To be considered as a licensed clinic you must offer at least two of six specified services:

  1. The facility offers obstetric ultrasounds, obstetric sonograms, or prenatal care to pregnant women.
  2. The facility provides, or offers counseling about, contraception or contraceptive methods.
  3. The facility offers pregnancy testing or pregnancy diagnosis.
  4. The facility advertises or solicits patrons with offers to provide prenatal sonography, pregnancy tests, or pregnancy options counseling.
  5. The facility offers abortion services.
  6. The facility has staff or volunteers who collect health information from clients.

Unlicensed clinics are those that offer any two of the above, with the exclusion of abortion services (5) or contraception provision or counseling (2). As Ken White notes at Popehat, the law could force clinics that offer only counseling and pregnancy testing to inform their clients of contraception services. Which is exactly the point, as the legislature, in White's words "explicitly targeted the law at 'crisis pregnancy centers,' which the Legislature claims 'pose as full-service women's health clinics, but aim to discourage and prevent women from seeking abortions.'"
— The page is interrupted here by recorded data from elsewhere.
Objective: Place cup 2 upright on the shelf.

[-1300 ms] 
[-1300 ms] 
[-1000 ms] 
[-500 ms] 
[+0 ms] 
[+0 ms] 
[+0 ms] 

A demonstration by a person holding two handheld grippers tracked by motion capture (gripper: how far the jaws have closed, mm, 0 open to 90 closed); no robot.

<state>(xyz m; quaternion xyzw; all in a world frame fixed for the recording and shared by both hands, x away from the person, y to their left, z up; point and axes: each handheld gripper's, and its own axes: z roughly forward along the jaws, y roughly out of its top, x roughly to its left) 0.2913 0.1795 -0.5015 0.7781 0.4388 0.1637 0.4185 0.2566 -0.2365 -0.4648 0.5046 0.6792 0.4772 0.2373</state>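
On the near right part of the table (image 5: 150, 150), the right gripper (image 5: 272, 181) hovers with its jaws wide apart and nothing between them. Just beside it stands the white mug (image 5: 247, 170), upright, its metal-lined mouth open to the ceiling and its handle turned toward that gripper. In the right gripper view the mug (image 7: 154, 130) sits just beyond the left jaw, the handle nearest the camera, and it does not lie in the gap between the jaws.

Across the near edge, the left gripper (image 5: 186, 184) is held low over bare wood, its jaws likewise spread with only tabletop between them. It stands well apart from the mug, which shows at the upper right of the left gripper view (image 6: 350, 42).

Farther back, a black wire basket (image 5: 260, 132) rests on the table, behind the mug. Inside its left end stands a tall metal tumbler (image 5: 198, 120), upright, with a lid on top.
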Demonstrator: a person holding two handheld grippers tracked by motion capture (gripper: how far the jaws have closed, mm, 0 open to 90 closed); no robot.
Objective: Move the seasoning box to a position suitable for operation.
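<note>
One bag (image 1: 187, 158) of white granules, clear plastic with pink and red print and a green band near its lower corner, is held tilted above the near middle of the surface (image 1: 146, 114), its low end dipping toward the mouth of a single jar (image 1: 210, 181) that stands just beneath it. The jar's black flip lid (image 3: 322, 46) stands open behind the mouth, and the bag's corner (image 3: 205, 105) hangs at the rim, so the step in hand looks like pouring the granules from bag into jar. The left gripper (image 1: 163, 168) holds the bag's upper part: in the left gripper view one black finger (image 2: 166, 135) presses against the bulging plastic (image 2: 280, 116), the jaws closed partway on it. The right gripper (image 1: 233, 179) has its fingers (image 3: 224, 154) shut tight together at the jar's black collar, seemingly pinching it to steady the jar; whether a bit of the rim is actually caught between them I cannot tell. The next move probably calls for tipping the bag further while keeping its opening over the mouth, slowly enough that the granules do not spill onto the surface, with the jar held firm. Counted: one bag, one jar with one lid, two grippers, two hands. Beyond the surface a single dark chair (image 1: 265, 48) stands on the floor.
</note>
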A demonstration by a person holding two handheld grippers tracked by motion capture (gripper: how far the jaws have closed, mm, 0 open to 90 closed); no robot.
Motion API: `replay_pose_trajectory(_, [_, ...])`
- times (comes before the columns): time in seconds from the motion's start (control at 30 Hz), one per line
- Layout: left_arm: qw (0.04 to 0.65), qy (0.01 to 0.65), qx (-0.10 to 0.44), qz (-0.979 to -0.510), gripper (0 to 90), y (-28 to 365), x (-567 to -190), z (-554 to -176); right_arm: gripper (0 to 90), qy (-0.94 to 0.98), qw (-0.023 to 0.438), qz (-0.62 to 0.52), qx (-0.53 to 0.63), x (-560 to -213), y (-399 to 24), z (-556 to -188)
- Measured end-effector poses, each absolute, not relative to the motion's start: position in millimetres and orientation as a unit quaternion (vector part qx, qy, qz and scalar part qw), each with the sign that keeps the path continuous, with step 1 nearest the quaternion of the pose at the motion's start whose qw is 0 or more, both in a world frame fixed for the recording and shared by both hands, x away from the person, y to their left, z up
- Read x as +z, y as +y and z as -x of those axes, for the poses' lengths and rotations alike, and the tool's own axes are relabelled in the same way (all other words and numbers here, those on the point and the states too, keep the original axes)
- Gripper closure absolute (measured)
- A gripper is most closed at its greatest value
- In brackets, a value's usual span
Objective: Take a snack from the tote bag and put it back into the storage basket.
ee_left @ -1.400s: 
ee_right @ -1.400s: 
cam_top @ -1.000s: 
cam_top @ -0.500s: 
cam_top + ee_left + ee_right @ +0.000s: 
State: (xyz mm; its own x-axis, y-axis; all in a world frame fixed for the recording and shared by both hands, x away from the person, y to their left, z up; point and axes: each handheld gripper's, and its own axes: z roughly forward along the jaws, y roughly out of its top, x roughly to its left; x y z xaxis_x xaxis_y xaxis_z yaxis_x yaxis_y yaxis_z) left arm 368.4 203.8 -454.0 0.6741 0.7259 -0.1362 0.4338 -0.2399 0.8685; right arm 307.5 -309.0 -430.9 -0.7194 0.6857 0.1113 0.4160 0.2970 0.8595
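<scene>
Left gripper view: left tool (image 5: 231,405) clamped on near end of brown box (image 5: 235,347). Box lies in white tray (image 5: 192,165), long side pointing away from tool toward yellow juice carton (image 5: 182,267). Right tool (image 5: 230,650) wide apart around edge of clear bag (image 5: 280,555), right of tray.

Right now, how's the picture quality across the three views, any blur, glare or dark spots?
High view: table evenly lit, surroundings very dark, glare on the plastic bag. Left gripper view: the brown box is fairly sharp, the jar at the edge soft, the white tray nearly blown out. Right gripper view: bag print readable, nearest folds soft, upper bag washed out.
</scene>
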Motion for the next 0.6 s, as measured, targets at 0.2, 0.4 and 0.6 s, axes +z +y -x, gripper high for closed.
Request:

Intermediate Scrutiny Applies

The law simply requires clinics to provide notice that "informs the reader only of the existence of publicly-funded family-planning services," Judge D.W. Nelson wrote for the court. "It does not contain any more speech than necessary, nor does it encourage, suggest, or imply that women should use those state-funded services."

The court characterized the law as a content-based, view-point neutral regulation. As such, it was entitled to intermediate scrutiny, the court found, despite the Supreme Court's recent ruling on outdoor signage in Reed v. Town of Gilbert, Arizona. There, the Supreme Court wrote that "content-based laws... are presumptively unconstitutional and may be justified only if the government proves that they are narrowly tailored to service compelling state interests."

However, that doesn't require strict scrutiny for all content-based restrictions, the Ninth said. In the context of abortion-related disclosure cases, many courts have applied intermediate scrutiny, including the Fifth Circuit, Eighth, and the Ninth itself.

The court reviewed the clinic's First Amendment claims under intermediate scrutiny, then, as a regulation on professional speech.

The notice requirement survives under intermediate scrutiny, the court found, since "California has a substantial interest in the health of its citizens, including ensuring that its citizens have access to and adequate information about constitutionally-protected medical services like abortion," and the FACT Act was narrowly drawn to meet that interest.

As for the group's Free Exercise claims, the Court had less to say, noting briefly that the FACT Act was a "neutral law of general applicability," subject to only rational basis review, a test it easily passed.